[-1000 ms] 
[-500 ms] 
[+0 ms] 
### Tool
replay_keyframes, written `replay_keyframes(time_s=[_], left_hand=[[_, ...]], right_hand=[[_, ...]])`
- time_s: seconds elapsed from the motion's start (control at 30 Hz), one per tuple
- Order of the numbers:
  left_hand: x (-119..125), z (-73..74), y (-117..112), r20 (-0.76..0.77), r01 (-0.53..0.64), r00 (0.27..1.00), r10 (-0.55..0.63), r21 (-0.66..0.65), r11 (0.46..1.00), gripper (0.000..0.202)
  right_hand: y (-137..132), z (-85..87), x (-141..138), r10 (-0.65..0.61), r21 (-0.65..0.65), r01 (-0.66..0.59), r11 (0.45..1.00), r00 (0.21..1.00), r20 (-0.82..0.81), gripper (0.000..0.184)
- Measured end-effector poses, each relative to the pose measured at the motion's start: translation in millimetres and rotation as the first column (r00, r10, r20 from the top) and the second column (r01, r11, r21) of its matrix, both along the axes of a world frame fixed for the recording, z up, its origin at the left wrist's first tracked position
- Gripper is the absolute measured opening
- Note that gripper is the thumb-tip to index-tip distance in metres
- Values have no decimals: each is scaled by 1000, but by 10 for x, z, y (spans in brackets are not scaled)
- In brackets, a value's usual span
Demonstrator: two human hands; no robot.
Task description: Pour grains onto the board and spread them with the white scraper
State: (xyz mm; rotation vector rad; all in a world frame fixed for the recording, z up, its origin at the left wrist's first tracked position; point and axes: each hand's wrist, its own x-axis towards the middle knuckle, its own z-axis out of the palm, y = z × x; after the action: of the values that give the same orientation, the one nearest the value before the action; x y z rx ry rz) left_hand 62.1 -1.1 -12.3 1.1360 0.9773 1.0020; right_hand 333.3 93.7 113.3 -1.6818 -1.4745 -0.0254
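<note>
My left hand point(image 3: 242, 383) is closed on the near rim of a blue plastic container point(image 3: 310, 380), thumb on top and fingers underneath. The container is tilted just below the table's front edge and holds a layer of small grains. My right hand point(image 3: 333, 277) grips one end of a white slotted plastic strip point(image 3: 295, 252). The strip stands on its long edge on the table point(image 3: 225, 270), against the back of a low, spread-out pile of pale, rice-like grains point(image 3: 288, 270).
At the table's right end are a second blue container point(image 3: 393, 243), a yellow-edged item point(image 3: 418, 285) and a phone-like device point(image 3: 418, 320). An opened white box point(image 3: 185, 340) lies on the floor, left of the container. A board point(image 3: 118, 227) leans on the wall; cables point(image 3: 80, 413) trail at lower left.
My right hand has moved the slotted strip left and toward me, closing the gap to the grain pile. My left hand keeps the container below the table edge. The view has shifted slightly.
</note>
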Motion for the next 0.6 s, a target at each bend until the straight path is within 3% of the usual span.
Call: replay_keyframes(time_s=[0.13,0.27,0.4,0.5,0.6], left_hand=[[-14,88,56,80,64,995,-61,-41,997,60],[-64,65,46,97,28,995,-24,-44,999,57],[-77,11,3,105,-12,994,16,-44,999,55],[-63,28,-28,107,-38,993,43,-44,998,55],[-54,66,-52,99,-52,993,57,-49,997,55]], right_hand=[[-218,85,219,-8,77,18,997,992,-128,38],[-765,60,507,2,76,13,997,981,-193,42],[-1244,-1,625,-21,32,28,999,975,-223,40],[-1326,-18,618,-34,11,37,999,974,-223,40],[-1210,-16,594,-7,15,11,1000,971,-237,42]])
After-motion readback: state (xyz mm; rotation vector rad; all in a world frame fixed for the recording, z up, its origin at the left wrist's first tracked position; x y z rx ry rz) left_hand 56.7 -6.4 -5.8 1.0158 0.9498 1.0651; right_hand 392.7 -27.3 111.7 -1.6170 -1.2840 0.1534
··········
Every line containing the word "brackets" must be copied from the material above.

» **Answer to this task**
- Values have no decimals: each is scaled by 1000, but by 10 for x, z, y (spans in brackets are not scaled)
- In brackets, a value's usual span

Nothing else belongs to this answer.